> _YOUR TASK_
When you reach the line in the listing below that contains "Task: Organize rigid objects", begin returning lines exactly as written, and stop after the line that contains "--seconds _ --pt". Return no other lines.

┌────────

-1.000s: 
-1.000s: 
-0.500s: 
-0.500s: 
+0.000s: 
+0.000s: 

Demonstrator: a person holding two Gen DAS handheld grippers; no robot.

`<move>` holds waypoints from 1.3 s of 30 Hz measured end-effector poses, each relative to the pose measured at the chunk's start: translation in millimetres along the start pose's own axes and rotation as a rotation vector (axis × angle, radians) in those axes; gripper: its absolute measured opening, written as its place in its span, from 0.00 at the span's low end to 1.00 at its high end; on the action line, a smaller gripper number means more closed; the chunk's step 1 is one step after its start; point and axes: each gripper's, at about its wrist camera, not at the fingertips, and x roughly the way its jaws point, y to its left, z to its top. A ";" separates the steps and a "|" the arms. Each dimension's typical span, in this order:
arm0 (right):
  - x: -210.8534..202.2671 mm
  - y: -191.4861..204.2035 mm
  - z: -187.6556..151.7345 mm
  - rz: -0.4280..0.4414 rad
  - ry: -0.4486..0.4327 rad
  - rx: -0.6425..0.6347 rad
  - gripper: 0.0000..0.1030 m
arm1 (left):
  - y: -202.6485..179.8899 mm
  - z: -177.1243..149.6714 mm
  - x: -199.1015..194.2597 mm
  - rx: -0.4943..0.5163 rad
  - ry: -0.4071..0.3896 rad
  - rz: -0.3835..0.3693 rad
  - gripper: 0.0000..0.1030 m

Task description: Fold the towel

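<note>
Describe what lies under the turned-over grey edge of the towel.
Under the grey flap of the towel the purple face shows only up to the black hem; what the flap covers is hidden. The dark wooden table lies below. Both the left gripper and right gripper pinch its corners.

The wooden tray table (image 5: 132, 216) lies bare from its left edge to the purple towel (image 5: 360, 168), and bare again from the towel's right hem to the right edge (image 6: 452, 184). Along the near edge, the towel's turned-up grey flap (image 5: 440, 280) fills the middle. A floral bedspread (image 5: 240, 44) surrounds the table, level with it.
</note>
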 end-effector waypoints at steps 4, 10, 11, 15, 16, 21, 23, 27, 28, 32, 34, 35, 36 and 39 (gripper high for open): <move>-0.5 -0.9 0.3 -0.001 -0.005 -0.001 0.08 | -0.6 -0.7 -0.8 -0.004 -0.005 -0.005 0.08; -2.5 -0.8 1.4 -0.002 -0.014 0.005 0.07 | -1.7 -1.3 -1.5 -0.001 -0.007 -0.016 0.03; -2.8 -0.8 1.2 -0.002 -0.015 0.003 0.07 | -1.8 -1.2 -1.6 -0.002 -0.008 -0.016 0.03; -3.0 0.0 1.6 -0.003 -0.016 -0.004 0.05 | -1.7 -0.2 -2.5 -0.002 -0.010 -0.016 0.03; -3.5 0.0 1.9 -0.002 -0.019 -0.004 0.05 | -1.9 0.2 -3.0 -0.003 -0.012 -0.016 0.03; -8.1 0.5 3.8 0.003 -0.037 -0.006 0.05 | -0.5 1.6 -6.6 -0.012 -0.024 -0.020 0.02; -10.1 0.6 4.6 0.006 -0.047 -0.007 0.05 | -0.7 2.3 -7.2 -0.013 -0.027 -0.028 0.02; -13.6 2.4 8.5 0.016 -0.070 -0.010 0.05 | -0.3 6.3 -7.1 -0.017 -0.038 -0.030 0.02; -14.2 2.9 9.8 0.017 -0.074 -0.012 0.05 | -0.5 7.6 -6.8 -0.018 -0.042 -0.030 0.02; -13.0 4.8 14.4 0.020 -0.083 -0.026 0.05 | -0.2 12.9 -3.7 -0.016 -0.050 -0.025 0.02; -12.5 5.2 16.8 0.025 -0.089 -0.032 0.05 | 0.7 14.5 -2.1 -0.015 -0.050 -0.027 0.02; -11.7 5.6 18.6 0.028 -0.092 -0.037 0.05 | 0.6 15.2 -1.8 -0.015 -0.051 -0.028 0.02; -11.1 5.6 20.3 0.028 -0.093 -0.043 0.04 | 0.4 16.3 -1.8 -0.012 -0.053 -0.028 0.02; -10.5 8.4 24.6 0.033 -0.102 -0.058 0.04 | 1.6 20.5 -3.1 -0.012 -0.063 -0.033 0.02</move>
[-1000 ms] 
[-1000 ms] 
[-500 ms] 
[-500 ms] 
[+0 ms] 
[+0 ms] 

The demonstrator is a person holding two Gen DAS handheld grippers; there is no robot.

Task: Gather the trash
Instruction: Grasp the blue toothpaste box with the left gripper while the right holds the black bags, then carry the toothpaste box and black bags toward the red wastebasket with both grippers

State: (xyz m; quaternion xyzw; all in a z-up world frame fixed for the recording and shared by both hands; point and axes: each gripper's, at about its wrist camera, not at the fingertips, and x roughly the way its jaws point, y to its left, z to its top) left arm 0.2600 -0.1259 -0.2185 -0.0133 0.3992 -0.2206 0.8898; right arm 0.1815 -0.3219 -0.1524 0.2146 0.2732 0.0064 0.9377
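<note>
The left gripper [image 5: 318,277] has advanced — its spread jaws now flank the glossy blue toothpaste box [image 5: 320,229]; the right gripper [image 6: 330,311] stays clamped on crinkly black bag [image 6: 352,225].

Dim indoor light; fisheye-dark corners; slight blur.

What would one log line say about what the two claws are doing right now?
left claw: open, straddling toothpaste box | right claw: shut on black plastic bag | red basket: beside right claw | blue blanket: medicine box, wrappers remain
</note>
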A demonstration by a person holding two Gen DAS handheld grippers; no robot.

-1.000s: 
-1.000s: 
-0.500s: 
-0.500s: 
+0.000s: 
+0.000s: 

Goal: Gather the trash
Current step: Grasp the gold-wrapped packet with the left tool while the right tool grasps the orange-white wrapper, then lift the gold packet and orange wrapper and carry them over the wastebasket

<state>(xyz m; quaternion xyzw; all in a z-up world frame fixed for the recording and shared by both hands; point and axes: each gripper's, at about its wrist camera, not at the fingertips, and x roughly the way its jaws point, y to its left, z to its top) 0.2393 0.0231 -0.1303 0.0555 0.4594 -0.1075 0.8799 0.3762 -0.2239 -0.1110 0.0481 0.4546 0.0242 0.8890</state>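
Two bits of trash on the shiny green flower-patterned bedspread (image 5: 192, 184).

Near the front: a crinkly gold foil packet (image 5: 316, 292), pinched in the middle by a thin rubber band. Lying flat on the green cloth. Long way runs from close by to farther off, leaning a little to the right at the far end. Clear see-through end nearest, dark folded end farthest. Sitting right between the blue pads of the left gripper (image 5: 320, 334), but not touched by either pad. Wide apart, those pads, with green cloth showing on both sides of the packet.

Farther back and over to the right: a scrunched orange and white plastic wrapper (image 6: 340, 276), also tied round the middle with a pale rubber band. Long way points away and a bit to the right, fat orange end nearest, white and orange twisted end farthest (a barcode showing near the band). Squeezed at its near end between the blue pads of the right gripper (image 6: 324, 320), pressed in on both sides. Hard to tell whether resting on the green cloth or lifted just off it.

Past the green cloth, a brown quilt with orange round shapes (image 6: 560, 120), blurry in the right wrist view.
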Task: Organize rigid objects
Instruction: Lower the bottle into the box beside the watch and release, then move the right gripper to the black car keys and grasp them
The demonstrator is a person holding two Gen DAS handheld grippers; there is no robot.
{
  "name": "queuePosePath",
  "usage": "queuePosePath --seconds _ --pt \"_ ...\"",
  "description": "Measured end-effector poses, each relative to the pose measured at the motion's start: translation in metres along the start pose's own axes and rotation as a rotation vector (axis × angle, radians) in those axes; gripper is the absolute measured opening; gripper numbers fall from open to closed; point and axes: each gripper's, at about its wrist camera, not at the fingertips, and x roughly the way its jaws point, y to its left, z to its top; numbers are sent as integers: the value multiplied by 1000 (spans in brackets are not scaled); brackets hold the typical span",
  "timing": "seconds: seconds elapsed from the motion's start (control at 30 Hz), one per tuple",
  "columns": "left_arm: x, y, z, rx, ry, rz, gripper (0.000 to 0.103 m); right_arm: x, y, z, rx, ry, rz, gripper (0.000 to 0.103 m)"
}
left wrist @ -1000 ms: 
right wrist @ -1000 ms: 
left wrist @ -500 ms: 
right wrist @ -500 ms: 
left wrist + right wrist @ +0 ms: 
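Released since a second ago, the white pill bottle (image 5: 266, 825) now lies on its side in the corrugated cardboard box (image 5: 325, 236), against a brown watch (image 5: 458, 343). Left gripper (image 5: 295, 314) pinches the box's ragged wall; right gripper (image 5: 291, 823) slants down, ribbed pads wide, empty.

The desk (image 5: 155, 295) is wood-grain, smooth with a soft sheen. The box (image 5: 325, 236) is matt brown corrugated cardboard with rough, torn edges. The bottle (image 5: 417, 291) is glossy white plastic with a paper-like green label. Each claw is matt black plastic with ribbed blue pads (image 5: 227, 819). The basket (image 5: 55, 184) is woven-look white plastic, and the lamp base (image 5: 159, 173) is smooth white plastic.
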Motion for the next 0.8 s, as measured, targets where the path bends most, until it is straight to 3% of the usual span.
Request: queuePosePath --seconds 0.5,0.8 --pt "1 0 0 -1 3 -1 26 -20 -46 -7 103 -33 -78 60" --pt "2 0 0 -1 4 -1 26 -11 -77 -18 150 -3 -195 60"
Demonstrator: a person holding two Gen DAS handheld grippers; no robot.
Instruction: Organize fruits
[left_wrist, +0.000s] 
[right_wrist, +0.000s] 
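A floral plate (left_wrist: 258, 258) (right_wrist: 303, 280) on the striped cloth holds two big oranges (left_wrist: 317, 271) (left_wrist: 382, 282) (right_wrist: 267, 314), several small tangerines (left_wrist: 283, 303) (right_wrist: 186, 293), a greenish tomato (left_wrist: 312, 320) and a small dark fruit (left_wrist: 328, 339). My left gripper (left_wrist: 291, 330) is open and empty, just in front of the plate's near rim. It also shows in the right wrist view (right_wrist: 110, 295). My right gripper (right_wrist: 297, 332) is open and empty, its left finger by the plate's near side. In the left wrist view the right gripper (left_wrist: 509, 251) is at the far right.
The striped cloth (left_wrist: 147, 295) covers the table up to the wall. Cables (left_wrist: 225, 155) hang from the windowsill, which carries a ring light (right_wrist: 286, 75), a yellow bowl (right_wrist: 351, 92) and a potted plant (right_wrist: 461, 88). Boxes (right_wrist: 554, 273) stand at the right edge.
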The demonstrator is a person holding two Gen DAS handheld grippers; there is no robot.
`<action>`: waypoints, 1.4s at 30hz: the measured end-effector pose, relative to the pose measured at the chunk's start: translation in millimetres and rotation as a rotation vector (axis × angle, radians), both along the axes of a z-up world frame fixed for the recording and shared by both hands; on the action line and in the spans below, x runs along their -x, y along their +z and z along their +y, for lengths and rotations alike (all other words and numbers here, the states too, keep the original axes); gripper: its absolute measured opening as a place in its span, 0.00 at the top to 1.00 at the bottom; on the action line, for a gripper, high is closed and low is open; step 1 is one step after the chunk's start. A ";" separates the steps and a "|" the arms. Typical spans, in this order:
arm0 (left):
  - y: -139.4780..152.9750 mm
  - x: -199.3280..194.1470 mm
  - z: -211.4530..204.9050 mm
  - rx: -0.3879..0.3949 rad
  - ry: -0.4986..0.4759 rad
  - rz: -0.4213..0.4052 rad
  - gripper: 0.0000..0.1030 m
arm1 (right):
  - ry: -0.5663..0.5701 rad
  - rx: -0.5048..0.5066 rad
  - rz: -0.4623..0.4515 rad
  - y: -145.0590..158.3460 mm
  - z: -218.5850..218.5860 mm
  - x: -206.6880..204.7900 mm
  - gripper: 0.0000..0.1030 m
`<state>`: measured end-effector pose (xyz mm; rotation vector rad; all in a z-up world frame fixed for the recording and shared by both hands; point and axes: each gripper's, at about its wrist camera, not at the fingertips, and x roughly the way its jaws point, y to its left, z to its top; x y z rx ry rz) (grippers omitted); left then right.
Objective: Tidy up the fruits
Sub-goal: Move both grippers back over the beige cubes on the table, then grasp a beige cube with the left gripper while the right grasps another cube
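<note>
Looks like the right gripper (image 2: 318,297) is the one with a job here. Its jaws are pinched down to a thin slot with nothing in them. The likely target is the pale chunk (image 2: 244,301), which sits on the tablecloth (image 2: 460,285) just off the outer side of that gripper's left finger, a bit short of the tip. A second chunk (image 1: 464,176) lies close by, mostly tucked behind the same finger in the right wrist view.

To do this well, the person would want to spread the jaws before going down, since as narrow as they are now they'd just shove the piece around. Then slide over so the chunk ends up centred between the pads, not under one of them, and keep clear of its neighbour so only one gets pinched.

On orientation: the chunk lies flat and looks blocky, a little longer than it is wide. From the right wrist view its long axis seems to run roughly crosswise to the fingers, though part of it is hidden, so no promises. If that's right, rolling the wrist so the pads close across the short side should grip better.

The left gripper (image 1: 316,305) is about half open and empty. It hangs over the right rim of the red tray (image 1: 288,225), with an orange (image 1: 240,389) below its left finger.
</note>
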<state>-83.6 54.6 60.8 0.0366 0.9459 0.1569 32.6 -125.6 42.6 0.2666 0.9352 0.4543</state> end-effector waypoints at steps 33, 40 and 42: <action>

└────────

> _TASK ANSWER_
Task: Organize rigid objects
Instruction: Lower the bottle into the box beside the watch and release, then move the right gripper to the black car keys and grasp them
The demonstrator is a person holding two Gen DAS handheld grippers; there is no robot.
{
  "name": "queuePosePath",
  "usage": "queuePosePath --seconds _ --pt \"_ ...\"",

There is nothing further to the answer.